Gil also got us to recognise the role of creating force internally to create bracing forces and effectively achieve Posture , as well as applying external forces against an object to create movement.



 To prevent confusion, we also need to note that the term “absolute strength” sometimes is used to define the maximum strength which can be produced irrespective of one’s body mass.



It is also useful to recognise that one may define isometric, concentric and eccentric strength maxima, since every sport requires distinct levels of each one of these types of maximum. As a matter of interest, these maxima given in order of magnitude are: eccentric, isometric, concentric, which most of us already know from training experience – we can always handle between 25-40 percent more load during the eccentric phase of most movements.






Now that we have dissected strength in greater depth we can define “fitness” (“the ability to cope effectively with a given stress”) in more detail.
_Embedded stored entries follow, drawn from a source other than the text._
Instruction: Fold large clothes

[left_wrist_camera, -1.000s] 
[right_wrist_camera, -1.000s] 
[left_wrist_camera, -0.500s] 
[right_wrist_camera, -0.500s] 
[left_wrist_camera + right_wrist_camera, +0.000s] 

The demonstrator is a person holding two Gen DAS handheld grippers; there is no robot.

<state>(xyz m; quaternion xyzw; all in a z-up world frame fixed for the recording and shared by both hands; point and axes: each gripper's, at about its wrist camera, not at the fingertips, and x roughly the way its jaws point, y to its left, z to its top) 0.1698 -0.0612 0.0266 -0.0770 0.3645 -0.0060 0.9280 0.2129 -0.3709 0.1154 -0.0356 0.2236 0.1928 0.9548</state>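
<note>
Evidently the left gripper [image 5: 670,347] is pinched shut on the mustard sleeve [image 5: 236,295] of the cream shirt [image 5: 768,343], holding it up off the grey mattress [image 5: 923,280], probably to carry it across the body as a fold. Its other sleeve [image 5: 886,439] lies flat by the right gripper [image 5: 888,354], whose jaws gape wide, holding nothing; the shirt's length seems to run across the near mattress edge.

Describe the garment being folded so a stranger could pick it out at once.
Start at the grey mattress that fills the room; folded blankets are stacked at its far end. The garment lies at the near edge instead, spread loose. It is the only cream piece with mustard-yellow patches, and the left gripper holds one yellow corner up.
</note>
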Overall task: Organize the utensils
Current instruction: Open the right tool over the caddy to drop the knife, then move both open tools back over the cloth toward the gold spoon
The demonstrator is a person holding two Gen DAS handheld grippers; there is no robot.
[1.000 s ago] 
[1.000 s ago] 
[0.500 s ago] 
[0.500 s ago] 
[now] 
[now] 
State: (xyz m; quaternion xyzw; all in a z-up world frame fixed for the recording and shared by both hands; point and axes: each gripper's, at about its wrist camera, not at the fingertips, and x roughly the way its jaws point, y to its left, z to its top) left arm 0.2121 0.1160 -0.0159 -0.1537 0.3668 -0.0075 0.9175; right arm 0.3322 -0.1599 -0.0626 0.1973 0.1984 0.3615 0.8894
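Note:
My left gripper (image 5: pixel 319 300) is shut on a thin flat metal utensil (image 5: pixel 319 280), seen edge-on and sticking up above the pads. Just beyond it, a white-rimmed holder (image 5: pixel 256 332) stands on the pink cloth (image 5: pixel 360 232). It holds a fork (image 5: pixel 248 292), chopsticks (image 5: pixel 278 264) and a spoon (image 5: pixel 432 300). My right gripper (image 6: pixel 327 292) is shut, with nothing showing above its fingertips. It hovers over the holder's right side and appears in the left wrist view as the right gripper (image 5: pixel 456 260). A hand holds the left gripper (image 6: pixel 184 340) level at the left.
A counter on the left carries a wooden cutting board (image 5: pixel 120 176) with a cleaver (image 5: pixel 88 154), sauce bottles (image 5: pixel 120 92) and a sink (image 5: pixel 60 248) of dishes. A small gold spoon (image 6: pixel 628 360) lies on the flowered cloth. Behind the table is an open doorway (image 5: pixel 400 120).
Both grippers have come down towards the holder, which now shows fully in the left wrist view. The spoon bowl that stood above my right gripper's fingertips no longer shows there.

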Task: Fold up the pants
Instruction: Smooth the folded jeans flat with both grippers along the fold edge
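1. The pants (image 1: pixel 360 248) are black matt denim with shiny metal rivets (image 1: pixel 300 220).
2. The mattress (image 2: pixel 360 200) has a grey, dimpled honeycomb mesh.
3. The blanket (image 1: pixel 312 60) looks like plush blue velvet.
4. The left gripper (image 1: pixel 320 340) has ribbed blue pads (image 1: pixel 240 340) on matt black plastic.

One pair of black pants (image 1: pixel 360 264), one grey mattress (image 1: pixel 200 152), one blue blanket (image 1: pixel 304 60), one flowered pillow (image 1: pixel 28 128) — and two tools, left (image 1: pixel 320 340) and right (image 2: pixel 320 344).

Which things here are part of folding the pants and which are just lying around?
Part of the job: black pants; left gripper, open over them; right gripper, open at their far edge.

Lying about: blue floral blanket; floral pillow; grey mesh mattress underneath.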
Fitness comprises a series of interrelated structural and functional factors, which conveniently may be referred to as the basic S-factors of fitness (Siff, “Supertraining”): Strength, Speed, Stamina (general endurance or local muscular endurance), Suppleness (flexibility), Skill (neuromuscular efficiency), Structure (somatotype, size, shape) and Spirit (psychological preparedness). Within the scope of skill, there is also a fitness quality known as Style, the individual manner of expressing a particular skill.



We can now construct a comprehensive model of physical fitness from the functional motor elements of fitness, as shown in Figure 1.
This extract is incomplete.